Naval Ballads & Sea Songs, Selected and Illustrated by Cecil C P Lawson, London: Peter Davies: 1933.

Excerpt from the intro by Commander Charles N Robinson, R.N.
'Mr Lawson's collection would not have been complete without a specimen of the chanty. the one he has chosen was, according to a Naval officer who described it in the United Services Journal for January 1834, used on board a revenue cruiser for want of music in order to encourage the men to pull together.

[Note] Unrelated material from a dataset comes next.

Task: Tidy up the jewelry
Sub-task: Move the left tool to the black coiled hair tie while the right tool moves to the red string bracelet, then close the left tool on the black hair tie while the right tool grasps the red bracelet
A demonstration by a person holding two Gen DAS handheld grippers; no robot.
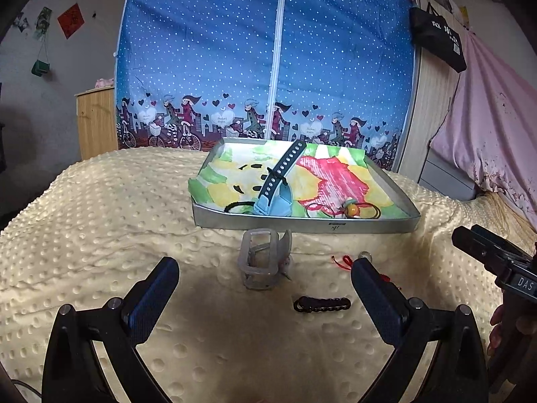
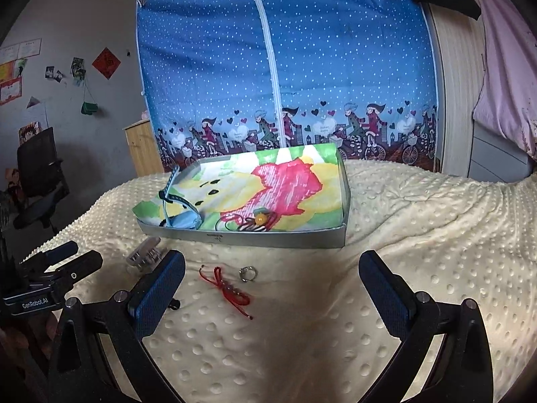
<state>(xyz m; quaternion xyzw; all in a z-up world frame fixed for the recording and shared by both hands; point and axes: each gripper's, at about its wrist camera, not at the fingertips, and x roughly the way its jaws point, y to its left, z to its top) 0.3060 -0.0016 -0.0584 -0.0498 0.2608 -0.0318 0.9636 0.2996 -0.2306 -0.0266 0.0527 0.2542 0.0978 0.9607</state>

On the other hand , on board a weell-disciplined man-of-war only the officers were allowed to speak during the performance of an evolution, and in place of the old-time song used to lighten the work, a fiddle, the bagpipes, or a fife played some favourite tune.

p72, Cheerly O

O, haul pulley, yoe,
    Cheerly men.
O, long and strong, yoe, O,
    Cheerly men.
O, yoe, and with a will,
    Cheerly men.
Cheerly, cheerly, cheerly, O!

A Long haul for Widow Skinner,
    Cheerly men.
Kiss her well before dinner,
    Cheerly men.
At her, boys, and win her,
    Cheerly men.
Cheerly, cheerly, cheerly, O!

A strong pull for Mrs Bell,
    Cheerly men.
Who likes a lark right well,
    Cheerly men.
And, what's more, will never tell,
    Cheerly men.
Cheerly, cheerly, cheerly, O!

O haul and split the blocks,
    Cheerly men.
O haul and stretch her luff,
    Cheerly men.
Young Lovelies, sweat her up,
    Cheerly men.
Cheerly, cheerly, cheerly, O!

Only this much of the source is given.